Figure BDA0002266460780000091
wherein k is the effective permeability of the permeation layer;
Figure BDA0002266460780000092
effective porosity of the permeable layer; r is the average capillary radius; t is the tortuosity of the capillary; α is a unit conversion factor. Specifically, please refer to the article "predicting permeability of reservoir with neural network technology" published by the authors as "chemical industry management" 2014, 11 th page 93 for explaination.
The chemical flooding achieves the purposes of plugging a high-permeability layer and displacing oil in a low-permeability layer by increasing the resistance coefficient of a displacement medium and reducing the interfacial tension.

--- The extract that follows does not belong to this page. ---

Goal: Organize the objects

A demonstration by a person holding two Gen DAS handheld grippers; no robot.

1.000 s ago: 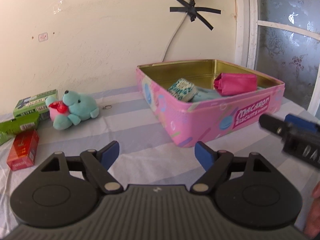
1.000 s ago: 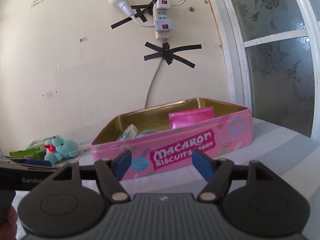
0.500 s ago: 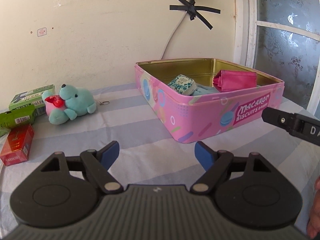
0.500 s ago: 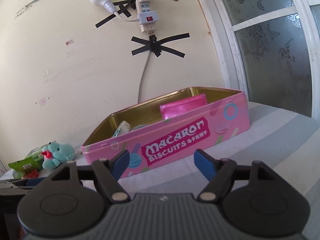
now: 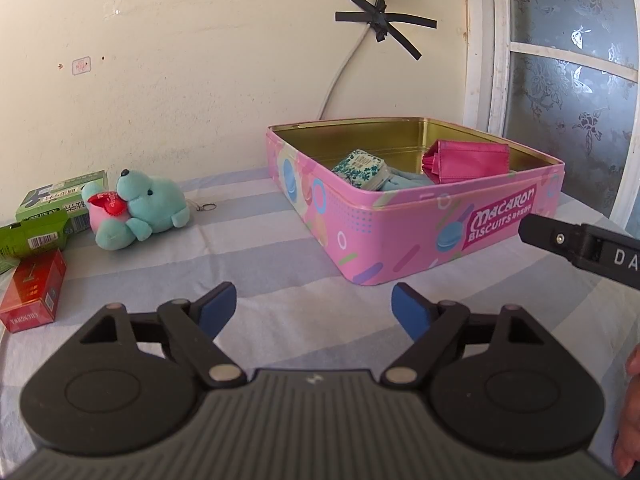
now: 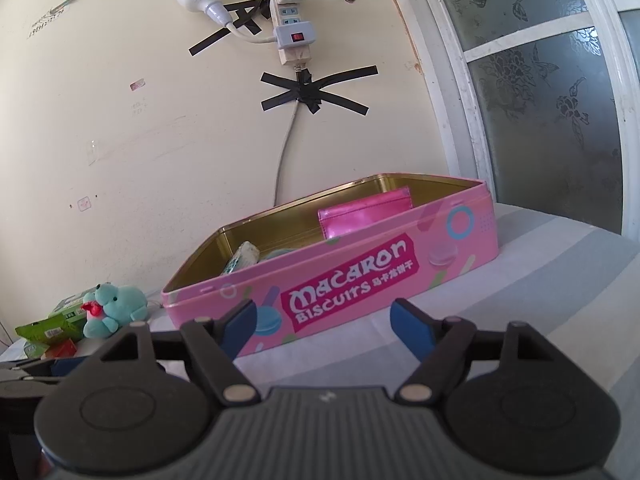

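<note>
A pink Macaron biscuit tin (image 5: 400, 232) (image 6: 460, 248) stands open on the striped cloth. Inside it lie a pink wallet (image 5: 468, 160) (image 6: 366, 216), a small green-patterned box (image 5: 362, 168) (image 6: 244, 256) and something pale blue (image 5: 404, 182). At the left sit a teal plush toy (image 5: 148, 208) (image 6: 114, 304), a red box (image 5: 34, 292) and green boxes (image 5: 60, 196). My left gripper (image 5: 314, 300) hovers over bare cloth short of the tin, its jaws opening with nothing between them. My right gripper (image 6: 322, 312) faces the tin's long side, open and empty.
The cream wall with a taped cable and power strip (image 6: 294, 28) runs right behind the tin. A frosted window (image 5: 568, 80) closes off the right side. The right gripper's black finger (image 5: 580, 240) reaches in beside the tin's near right corner. A hand's edge (image 5: 630, 400) shows at the right.
Both pairs of jaws have spread a little wider. The right wrist view has rolled slightly, and the right gripper's finger has shifted in the left wrist view.
</note>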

The block chemical flooding stage adopts a polymer front-mounted slug, a binary slug early stage, a binary slug middle stage, a binary slug late stage and a subsequent protective slug. The seepage resistance of the chemical flooding was calculated by the above formula, see tables 3 to 6 below.
TABLE 3 seepage resistance of the chemically-driven pre-slugs in this block at different pore throat radii
P(MPa) r(um) Kw(mD) σ(mN/m) Pc(MPa) RFF
0.1 0.03 0.076 1.520
0.5 0.95 0.076 0.304
61.304 1.0 4.36 0.076 0.152 403.32
5.994 2.0 20.03 0.076 0.076 78.87
2.146 3.0 48.88 0.076 0.051 42.36
1.128 4.0 92.05 0.076 0.038 29.67
0.710 5.0 150.39 0.076 0.030 23.34
0.495 6.0 224.60 0.076 0.025 19.55
0.194 10.0 691.01 0.076 0.015 12.79
0.098 15.0 1686.12 0.076 0.010 9.67
0.062 20.0 3175.06 0.076 0.008 8.12
0.044 25.0 5187.46 0.076 0.006 7.16
In table 3, polymer pre-slugs: the injected polymer solution has a molecular weight of 2500 ten thousand and a concentration of 1500 mg/L. Near wellbore area may enter a formation with a pore throat radius of 6um, with a permeability of 500mD, as the polymer solution advances in the formation. The displacement pressure gradient of the oil reservoir is rapidly reduced, when the injection-production pressure difference of the oil reservoir reaches 20MPa, the minimum displacement pressure gradient in the middle of the oil reservoir is 0.039MPa/m, the seepage resistance of a displacement medium in the oil layer with the pore throat radius of 25 mu m reaches 0.044MPa, the permeability is 5000mD, and the seepage dominant channel with the permeability of the block ranging from 500mD to 5000mD can be effectively plugged at the deep part of the stratum. The oil deposit shows that the oil production quantity is gradually increased along with the injection of the chemical agent, the oil deposit begins to fall back after reaching a certain peak value, when the oil extraction speed is less than 0.5 percent, the development benefit is poor, and the next slug is shifted to.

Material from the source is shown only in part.